It’s Time to Use DC’s Rainy Day Fund| July 13th, 2009 | PDF of this report
The District, like most states, has a rainy day fund that it can use to address a major economic crisis. Some 27 states have tapped their rainy day funds to close budget gaps in 2009 or 2010, but the District has not. Yet the decline in the District’s economy and finances indicate that now is an appropriate time to use the rainy day reserves. Projected revenues for fiscal year 2010 have fallen by nearly $1 billion, and unemployment in the city has hit a 25-year high. DC’s Chief Financial Officer has certified that that District has met conditions needed to tap its rainy day fund. DC should consider using its rainy day fund now, especially to address the FY 2009 shortfall.
- Using half of the rainy day fund would reduce DC’s 2009-2010 budget gap by one-half or more. If the District were to use half of the rainy day funds now – $165 million – that would cover nearly half of the revenue shortfall for FY 2009 and FY 2010, leaving additional reserve funds for use in the future if needed.
- Rainy day reserves limit the need to cut services or raise revenues during an economic downturn. Spending rainy day funds stimulates the local economy and can help offset the effects of a recession.

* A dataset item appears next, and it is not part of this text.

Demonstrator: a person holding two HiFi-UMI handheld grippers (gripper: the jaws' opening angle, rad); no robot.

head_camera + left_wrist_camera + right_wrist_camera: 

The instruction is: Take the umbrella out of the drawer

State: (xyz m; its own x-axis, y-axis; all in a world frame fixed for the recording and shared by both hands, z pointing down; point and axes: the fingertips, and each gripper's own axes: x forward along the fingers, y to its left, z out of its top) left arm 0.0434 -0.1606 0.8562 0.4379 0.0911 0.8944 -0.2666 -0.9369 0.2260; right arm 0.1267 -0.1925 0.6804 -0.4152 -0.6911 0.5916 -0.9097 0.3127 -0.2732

- Rainy day funds are fiscally responsible. When states have rainy day reserves, they set aside funds when fiscal conditions are strong – rather than spending all of the growing revenues. They can then use those funds when fiscal conditions weaken.
Use of the rainy day fund would not fully eliminate the budget gap (and it would be unwise to fully use the reserve now). Even if the District taps its rainy day fund, it will need to find ongoing budget savings to balance the budget in FY 2010 and beyond. In this way, using the reserve does not delay budget-balancing efforts, although it does make them easier.
Federal Restrictions on DC’s Rainy Day Fund Need to Be Addressed
The District’s leaders should work with the federal government to give DC the same kind of flexibility over its rainy day fund that other states have.
- Eliminate the Rule that Requires DC to Repay its Rainy Day Fund Within Two Years. Some 39 of 46 states with a rainy day fund have no time-specific replenishment rule. (See the table on next page.)
- Allow DC’s Rainy Day Fund to be Used Flexibly to Meet Emerging Needs. Nearly one-third ($100 million) of DC’s rainy day reserves is restricted for use in a natural disaster or a declared state of emergency. No other state restricts a portion of their rainy day fund for natural disasters.
- Allow DC’s Rainy Day Fund to be Used Whenever Falling Revenues Push the Budget Out of Balance. Currently, the fund cannot be used unless a revenue shortfall is greater than five percent of the budget or roughly $250 million. In 39 states, the rainy day fund can be used whenever revenue collections drop below expected levels by any amount.